WHAT IS BEING ASKED
Which lines of the records contain the word "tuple"? Copy each one.

SOURCE MATERIAL
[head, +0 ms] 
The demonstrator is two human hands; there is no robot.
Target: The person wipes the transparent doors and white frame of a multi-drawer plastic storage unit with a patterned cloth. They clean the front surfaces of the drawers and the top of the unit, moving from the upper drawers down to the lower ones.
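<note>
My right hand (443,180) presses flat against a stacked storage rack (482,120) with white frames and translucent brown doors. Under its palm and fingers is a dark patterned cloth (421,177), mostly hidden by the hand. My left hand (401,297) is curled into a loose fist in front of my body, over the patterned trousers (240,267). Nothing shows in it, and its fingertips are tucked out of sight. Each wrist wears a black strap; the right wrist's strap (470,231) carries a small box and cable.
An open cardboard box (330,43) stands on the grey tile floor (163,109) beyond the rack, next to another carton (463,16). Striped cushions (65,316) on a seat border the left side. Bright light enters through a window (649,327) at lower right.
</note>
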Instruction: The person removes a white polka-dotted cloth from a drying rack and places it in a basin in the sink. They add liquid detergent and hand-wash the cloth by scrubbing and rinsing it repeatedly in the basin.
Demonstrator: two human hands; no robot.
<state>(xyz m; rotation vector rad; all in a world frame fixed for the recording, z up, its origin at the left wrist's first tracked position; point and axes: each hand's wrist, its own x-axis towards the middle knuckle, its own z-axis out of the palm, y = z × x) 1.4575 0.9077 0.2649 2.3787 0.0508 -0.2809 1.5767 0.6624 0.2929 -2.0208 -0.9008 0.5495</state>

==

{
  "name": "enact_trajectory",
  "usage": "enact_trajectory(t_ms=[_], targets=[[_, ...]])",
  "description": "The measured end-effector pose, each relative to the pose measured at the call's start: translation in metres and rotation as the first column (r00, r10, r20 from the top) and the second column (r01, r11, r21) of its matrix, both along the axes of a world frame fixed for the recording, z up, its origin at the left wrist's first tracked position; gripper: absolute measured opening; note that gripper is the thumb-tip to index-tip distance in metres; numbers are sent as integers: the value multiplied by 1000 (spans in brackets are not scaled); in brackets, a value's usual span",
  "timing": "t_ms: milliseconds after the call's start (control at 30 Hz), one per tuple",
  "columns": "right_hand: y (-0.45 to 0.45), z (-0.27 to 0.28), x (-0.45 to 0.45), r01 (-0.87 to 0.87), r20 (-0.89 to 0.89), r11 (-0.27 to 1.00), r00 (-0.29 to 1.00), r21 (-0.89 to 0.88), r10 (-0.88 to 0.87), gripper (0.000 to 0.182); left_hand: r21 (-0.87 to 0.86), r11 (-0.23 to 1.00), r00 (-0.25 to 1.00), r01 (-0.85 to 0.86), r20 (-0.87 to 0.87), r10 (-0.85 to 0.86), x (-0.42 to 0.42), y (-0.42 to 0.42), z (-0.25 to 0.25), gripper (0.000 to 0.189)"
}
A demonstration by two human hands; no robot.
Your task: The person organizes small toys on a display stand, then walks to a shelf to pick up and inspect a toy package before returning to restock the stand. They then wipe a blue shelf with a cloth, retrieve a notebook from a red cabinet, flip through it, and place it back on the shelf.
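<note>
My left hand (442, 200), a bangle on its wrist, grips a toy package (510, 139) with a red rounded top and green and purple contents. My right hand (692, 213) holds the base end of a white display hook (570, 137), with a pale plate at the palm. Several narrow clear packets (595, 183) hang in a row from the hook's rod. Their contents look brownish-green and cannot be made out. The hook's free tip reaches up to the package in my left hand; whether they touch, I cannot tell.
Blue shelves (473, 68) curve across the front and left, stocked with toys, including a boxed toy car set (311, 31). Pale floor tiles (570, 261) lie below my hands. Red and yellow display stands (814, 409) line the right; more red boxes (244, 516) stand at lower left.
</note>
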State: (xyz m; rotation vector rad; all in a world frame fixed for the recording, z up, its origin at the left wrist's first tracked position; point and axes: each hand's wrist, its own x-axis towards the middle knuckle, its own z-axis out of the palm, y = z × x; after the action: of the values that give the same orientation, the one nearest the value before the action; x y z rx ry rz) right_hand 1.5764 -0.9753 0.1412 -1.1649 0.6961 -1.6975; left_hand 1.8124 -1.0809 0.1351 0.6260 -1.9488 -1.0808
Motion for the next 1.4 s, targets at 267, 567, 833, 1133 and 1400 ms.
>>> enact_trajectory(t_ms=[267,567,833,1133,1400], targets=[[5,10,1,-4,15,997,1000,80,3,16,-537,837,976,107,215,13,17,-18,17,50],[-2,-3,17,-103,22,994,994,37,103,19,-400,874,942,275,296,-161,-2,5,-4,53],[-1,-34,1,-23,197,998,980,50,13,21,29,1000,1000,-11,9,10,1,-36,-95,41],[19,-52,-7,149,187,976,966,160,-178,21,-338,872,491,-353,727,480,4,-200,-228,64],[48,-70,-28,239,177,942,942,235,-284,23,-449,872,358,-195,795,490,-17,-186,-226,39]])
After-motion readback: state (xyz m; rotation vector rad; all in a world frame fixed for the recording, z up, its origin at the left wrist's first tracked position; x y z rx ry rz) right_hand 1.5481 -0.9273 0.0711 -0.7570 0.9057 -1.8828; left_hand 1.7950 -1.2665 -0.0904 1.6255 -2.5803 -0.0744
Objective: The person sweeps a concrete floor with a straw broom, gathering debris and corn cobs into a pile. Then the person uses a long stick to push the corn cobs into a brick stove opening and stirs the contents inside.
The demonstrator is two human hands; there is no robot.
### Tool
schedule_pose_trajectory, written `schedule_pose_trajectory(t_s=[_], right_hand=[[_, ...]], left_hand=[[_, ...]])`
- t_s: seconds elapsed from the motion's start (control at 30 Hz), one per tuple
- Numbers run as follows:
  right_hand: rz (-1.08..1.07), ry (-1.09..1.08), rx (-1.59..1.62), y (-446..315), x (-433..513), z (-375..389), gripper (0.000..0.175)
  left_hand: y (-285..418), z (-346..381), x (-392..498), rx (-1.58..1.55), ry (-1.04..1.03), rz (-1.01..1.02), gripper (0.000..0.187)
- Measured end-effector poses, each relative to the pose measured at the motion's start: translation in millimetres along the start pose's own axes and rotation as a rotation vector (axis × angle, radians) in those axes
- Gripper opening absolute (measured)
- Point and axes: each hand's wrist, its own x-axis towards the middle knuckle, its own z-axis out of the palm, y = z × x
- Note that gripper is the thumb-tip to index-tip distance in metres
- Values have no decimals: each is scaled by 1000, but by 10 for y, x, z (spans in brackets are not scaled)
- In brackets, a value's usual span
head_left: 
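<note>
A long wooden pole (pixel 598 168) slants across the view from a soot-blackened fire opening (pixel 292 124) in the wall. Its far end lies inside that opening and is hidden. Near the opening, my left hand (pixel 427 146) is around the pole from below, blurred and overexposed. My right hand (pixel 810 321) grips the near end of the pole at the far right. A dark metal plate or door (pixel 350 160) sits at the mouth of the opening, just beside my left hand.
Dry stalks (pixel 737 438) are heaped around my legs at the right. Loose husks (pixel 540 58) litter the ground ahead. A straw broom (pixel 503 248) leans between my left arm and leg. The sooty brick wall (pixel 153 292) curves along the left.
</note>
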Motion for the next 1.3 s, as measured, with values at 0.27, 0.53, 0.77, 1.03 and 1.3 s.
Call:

TASK RESULT
  "timing": "t_ms: milliseconds after the call's start (control at 30 Hz), one per tuple",
- t_s: seconds elapsed from the motion's start (control at 30 Hz), one per tuple

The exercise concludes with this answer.